Correct, not sure if its true. Seems like any injectable would be systemic but… anyway I think at least a 4 month cycle of GHG is worth a try. It may cost a few bucks but if you find a good source with reasonable prices, it should be do-able.
It was bound to happen - an injury. I strained by left bicep yesterday and it’s tough to do any pulling work. I’m not sure how bad it is yet. I’m a bit worried because I feel it all the way up to the origin (official term for where the top of the muscle attaches to the bone). That could mean tendon damage. The only good thing is that I’m right handed and have never really had issues with the left shoulder.
SEATED OHP
70 x 10
100 x 3
115 x 3
130 x 9
PULL UPS
8 and nope
SEATED WIDE CABLE ROW
170 x 3 and nope
REV DB FLY
30 x 10 x 3 sets
PUSH-UPS
30
10
8
I did a workout with my class today to get some cardio done. On the football field, run to the 10 yard line and back. Run to the 20 and back, 30 and back and so on until I ran to the other end zone and back. Did 10 reps of whatever exercises I wanted each time I reached the starting point.
DEADLIFT Decided to try to show my students how to properly do a 5/3/1 workout. It’s 1’s week so it was 5/3/1+. This was not a great idea because my 1+ set made my biceps strain worse. But I’m an alpha male in a high school weight room so I couldn’t stop for a little pain.
225 x 5
335 x 5
385 x 3 425 x 11 —> this is a PR of some sort. The e1RM for this set is 580. I think I could have done at least one more rep, but my arm hurt. My goal was 8 reps, then 10, and then a bonus rep.

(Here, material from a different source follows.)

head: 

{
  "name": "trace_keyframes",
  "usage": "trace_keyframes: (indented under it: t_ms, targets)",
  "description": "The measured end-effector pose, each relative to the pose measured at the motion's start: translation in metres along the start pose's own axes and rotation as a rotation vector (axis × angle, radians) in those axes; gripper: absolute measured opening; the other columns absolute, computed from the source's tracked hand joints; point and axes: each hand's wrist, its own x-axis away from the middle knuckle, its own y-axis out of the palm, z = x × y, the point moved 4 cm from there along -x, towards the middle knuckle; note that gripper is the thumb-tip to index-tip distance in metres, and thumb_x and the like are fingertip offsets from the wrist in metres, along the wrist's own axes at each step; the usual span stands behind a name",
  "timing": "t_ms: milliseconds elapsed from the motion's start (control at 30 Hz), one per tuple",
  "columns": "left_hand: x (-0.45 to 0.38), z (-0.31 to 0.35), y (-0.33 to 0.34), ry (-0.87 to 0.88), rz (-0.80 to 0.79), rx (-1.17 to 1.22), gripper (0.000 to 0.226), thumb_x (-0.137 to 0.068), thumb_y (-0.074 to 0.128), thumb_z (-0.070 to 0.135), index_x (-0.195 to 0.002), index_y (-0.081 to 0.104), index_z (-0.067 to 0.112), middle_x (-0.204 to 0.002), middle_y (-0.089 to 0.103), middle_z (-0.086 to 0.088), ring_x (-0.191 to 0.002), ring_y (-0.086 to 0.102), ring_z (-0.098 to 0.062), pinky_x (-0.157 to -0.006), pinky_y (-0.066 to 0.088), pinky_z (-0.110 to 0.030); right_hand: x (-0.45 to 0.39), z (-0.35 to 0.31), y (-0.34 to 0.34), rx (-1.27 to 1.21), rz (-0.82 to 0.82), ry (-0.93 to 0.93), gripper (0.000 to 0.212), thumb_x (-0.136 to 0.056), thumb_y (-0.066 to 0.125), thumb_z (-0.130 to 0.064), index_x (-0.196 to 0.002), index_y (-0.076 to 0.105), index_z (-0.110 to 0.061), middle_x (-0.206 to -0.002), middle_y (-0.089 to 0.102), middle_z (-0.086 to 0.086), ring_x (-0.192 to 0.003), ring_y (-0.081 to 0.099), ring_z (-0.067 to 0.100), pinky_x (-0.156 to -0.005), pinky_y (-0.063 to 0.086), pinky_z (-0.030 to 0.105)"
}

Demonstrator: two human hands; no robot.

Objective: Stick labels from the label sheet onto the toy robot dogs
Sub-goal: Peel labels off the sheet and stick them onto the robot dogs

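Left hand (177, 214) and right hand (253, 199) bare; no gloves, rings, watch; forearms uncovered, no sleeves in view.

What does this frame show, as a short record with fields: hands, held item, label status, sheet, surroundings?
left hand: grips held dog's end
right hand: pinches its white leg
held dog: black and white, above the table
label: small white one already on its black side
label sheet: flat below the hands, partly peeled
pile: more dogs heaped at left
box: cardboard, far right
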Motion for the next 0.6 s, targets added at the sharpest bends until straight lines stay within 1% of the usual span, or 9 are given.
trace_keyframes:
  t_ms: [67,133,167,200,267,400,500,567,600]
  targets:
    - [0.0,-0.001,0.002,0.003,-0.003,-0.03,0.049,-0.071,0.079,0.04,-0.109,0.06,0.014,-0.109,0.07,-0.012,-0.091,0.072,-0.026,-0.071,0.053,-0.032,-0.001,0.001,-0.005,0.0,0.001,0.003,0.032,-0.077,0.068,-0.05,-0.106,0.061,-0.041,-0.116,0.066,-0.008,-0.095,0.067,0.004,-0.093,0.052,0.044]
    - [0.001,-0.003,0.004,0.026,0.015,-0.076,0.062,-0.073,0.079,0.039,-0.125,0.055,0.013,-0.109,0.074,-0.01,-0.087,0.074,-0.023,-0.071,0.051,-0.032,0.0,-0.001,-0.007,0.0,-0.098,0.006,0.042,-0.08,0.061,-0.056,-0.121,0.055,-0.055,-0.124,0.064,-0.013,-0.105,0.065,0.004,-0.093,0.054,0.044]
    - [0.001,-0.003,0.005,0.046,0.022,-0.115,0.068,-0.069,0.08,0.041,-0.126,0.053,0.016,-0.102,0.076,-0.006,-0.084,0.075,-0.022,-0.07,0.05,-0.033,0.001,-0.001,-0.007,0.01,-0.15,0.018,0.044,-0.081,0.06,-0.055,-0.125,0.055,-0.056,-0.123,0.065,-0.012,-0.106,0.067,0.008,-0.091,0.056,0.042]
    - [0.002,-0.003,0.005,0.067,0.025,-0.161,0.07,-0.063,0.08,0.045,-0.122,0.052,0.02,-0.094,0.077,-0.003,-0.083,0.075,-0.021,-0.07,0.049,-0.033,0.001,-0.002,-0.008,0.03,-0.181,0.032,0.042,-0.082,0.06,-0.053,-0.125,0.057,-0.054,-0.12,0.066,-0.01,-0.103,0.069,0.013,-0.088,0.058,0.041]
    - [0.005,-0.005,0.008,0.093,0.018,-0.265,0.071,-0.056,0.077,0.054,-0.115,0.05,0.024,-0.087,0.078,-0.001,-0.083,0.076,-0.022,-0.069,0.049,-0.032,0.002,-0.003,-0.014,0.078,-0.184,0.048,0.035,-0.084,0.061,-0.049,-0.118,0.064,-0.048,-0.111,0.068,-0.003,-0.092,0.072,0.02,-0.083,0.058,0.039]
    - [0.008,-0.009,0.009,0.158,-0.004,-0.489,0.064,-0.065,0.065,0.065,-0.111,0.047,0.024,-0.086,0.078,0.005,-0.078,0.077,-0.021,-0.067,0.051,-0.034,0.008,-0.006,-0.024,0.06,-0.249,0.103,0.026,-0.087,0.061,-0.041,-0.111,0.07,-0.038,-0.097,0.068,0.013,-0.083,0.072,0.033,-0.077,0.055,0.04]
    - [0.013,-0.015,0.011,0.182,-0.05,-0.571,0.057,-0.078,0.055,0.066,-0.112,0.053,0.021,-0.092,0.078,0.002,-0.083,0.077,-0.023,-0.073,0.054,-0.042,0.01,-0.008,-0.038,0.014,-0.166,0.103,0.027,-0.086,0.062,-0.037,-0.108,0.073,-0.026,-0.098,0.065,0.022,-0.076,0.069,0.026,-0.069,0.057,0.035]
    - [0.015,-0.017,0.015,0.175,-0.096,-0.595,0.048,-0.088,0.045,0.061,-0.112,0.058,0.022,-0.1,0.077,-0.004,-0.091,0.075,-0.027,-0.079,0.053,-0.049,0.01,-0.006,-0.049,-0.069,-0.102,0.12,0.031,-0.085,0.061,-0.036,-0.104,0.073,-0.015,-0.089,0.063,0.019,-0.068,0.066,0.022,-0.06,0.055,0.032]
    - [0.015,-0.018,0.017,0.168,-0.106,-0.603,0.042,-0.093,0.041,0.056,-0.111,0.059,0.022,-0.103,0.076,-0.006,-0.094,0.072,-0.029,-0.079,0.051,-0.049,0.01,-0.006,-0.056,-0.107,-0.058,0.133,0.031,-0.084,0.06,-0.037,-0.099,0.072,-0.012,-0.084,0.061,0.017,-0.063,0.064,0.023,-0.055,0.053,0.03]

That’s all for now. I usually do some 3 x 5 @ 75% on squats, but that set was brutal.
This forum is solely responsible for me finding my favorite lift. I didn’t deadlift prior to the 600 lb deadlift thread. I got curious so I gave it a shot and pulled 450 on a friendly deadlift bar.
I also remember a 405 deadlift challenge. EMOM do 1 rep of 405 for 20 minutes and then do max reps. I think I did like three or six singles and I was done. I’ve come a long way since then.
I struggle to be involved in the forum like I used to be, but this place deserves all the credit for my strength achievements. I turn 38 tomorrow, and I’ve never been stronger.